Forty minutes after the red fish bit, I borrowed Mark’s comment that we weren’t catching anything but a suntan. A minute after that I pulled in an 11-inch whiting, big enough to keep. Whiting are what we hook most frequently, even more than sting rays, and they make for a tasty dinner.
That suntan comment was our good luck phrase and 25 minutes later Mark made it again, and I pulled in a 17-inch flounder, which Mark had to capture with the net.
After he put it into the cooler with the other two fish, I said how I wished another boat would come by and the people on it would ask us if we’d had any luck so I could tell them about my two great catches, to revel in my victory. Mark shook his head and said that fishermen never reveal that they’re having much luck.
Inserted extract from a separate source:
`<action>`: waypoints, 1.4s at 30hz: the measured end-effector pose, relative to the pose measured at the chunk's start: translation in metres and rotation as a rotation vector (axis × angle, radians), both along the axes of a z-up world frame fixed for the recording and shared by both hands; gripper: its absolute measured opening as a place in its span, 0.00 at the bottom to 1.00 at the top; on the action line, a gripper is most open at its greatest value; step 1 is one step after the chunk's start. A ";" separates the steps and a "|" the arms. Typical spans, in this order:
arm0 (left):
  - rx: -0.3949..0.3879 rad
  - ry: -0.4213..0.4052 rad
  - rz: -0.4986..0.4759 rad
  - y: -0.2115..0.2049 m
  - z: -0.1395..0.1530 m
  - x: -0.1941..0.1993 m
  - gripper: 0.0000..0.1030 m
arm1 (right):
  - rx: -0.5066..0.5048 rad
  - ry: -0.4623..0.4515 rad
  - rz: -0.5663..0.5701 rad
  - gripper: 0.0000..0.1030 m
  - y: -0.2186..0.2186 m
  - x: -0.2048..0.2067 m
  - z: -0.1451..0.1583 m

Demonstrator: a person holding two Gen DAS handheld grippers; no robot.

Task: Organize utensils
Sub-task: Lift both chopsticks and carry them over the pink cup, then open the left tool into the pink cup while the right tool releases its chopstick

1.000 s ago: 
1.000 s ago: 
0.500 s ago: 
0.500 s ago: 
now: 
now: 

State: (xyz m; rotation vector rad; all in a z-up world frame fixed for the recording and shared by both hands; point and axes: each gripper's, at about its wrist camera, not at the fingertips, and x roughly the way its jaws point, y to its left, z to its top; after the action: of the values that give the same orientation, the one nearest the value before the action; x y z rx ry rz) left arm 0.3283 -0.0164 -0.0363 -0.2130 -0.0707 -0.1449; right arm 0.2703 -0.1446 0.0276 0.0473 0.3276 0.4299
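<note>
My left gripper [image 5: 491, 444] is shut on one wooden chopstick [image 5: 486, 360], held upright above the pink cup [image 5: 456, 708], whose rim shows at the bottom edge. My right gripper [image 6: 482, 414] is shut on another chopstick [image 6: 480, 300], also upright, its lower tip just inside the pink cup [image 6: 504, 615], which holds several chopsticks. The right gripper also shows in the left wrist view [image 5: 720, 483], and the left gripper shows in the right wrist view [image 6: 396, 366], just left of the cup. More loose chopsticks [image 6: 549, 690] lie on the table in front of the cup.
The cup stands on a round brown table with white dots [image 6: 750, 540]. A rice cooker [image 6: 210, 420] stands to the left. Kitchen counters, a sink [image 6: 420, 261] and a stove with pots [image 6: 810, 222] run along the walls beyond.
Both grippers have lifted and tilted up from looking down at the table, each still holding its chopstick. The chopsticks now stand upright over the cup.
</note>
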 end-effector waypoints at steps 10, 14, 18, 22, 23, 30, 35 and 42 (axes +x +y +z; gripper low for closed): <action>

Five minutes later a small boat with “BAIT” printed on the side, with a phone number, slowed down as it passed, the only boat we’d seen all day. It was a crab boat, and the two young men on it, one shirtless, were on their way to collect from their traps set out further along the creek.
As they coasted past, the shirtless one asked, “Caught anything?
“Nothing but a suntan,” was Mark’s response.

I laughed out loud. The flounder flipped around in the cooler. Too far away to notice either, the crabbers nodded in commiseration and motored off. It’s our secret spot now.